● PROMPT
Keep only the lines from the start of the data through the line containing "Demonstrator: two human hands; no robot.", and output them exactly.

(GIVEN DATA)

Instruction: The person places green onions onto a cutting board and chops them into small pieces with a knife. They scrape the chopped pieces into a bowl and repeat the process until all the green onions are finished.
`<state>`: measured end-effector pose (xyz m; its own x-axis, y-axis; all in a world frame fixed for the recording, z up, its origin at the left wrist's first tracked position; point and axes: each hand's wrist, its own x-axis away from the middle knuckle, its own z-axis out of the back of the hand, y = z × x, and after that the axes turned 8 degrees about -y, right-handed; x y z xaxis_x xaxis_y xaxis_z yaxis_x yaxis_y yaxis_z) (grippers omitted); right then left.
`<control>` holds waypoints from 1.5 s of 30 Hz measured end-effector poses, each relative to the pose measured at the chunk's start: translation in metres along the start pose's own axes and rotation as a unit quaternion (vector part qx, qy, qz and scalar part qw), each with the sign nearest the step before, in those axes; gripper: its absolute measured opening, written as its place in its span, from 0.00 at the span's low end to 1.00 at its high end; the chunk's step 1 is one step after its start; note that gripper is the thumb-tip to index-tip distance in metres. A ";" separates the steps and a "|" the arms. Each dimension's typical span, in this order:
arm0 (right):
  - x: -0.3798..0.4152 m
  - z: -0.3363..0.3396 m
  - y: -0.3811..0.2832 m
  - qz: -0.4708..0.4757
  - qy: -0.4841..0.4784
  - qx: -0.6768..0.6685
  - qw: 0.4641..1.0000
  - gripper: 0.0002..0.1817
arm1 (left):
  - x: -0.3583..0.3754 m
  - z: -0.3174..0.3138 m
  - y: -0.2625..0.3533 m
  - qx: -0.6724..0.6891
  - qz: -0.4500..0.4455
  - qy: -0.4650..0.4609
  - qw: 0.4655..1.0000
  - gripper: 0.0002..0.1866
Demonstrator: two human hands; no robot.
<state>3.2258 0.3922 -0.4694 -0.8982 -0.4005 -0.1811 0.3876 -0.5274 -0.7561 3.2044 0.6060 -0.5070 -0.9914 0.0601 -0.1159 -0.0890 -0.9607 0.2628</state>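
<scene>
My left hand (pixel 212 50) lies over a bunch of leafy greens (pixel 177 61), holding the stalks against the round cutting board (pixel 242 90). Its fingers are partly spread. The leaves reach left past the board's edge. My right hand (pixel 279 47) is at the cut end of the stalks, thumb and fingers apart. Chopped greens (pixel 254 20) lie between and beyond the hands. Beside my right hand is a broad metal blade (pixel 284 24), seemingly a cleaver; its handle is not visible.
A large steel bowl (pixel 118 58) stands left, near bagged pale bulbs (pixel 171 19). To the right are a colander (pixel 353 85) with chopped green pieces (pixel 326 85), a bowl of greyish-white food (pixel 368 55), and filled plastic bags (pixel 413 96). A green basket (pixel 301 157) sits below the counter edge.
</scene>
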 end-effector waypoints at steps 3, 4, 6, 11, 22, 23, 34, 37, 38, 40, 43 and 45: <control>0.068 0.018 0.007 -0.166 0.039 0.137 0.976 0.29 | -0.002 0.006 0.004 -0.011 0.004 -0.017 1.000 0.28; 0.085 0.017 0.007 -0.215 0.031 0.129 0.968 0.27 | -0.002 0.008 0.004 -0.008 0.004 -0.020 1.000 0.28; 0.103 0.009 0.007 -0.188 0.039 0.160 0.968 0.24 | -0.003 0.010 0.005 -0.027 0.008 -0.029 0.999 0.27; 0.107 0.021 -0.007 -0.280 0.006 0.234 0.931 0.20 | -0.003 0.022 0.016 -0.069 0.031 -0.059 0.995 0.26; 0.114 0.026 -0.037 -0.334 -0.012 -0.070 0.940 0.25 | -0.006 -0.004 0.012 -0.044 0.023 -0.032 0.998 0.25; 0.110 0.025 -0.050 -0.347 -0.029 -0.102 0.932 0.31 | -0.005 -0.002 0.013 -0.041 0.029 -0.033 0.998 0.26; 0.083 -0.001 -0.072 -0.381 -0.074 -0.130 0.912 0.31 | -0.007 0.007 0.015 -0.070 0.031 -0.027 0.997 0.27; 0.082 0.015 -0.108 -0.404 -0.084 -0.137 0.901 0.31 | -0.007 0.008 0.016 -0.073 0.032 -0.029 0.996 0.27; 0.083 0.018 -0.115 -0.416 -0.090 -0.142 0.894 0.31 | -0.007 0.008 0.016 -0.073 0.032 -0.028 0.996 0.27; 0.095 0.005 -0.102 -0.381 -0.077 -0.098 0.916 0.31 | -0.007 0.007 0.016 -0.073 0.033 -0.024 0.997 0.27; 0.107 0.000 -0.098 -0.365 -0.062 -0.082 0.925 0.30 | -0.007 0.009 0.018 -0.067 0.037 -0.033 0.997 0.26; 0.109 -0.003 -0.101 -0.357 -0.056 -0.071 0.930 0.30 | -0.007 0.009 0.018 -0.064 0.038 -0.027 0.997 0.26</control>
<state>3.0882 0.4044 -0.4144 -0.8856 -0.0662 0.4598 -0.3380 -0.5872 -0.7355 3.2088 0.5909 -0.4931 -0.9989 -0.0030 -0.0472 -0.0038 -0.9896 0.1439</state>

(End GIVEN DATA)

● ANSWER SPACE
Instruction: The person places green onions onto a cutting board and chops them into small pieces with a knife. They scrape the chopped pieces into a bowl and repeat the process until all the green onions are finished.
`<state>`: measured end-effector pose (xyz m; its own x-axis, y-axis; all in a world frame fixed for the recording, z up, its origin at the left wrist's first tracked position; point and axes: each hand's wrist, its own x-axis away from the middle knuckle, its own z-axis out of the back of the hand, y = z × x, and after that the axes turned 8 degrees about -y, right-handed; x y z xaxis_x xaxis_y xaxis_z yaxis_x yaxis_y yaxis_z) (grippers omitted); right then left.
`<control>` holds waypoints from 1.5 s of 30 Hz measured end-effector poses, each relative to the pose measured at the chunk's start: translation in metres along the start pose's own axes and rotation as a unit quaternion (vector part qx, qy, qz and scalar part qw), each with the sign nearest the step before, in those axes; gripper: its absolute measured opening, written as its place in its span, from 0.00 at the span's low end to 1.00 at its high end; the chunk's step 1 is one step after its start; note that gripper is the thumb-tip to index-tip distance in metres. A ";" separates the steps and a "|" the arms. Each dimension's typical span, in this order:
arm0 (right):
  - x: -0.3798..0.4152 m
  - z: -0.3363..0.3396 m
  - y: -0.3811..0.2832 m
  - qz: -0.4708..0.4757
  - qy: -0.4841..0.4784
  - qx: -0.6768..0.6685
  - qw: 0.4641..1.0000
  - gripper: 0.0002..0.1817
arm1 (left):
  - x: -0.3583..0.3754 m
  - z: -0.3174..0.3138 m
  - y: -0.2625..0.3533 m
  - qx: -0.6724..0.6891
  - qz: -0.4500..0.4455
  - qy: -0.4650..0.4609
  - qw: 0.4655..1.0000
  - gripper: 0.0002..0.1866
Demonstrator: two human hands; no robot.

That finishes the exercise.